/OpenBench

OpenBench is a Distributed SPRT Testing Framework for Chess Engines

Primary LanguagePythonGNU General Public License v3.0GPL-3.0

OpenBench

OpenBench is an open-source Chess Engine Testing Framework for UCI engines. OpenBench provides a lightweight interface and client to facilitate running fixed-game tests as well as SPRT tests to benchmark changes to engines for performance and stability. OpenBench supports Fischer Random Chess.

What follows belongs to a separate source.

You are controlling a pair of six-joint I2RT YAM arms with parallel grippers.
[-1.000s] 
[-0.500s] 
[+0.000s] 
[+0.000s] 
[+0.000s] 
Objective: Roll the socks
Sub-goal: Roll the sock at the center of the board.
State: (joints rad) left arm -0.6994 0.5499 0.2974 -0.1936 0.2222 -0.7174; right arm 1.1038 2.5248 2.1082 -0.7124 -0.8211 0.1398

OpenBench is the primary testing framework used for the development of Ethereal. The primary instance of OpenBench can be found at http://chess.grantnet.us. The Primary instance of OpenBench supports development for Berserk, Bit-Genie, BlackMarlin, Demolito, Drofa, Ethereal, FabChess, Halogen, Igel, Koivisto, Laser, RubiChess, Seer, Stash, Weiss, Winter, and Zahak. A dozen or more engines are using their own private, local instances of OpenBench.

You can join OpenBench's Discord server to join the discussion, see what developers are working on and talking about, or to find out how you can contribute to the project and become a part of it. OpenBench is heavily inspired by Fishtest. The project is powered by the Django Web Framework and Cutechess.

The Client

The OpenBench Client is a python3 script. The Client needs access to make and gcc. Make is used to initiate builds for engines. Every engine on the framework will have a makefile in its repository. That makefile will execute a compiler, which is configured via OpenBench. When the Client is run, it will first check for compilers against the list of compilers requested by the engines on the framework. gcc is needed though, even if no C engines are on the framework, in order to determine CPU flags like POPCNT, AVX, AVX2, and more. For Windows users, a POSIX version of gcc is recommended.

The client takes four arguments: Username, Password, Server, Threads. First create an account via the instance's webpage. The instance will also be the Server provided to the client. Threads tells the Client how many games can be run in parallel. This should be no more than your CPU count. An example: python3 OpenBench.py -U username -P password -S http://chess.grantnet.us/ -T 8

The client will create an Engines, Books, Networks, and PGNs directory. These are used to store compiled engines, downloaded opening books, downloaded Networks, and PGNs of the games played. By default, Engines and PGNs are deleted after 24 hrs. Networks are deleted after a month. These durations can be changed directly in the Client in cleanup_client()

Engine Compliance with OpenBench

In order for many engines to operate under a shared framework, each engine must have uniform compliance in a small number of aspects. The following three paragraphs outline the standards expected by OpenBench.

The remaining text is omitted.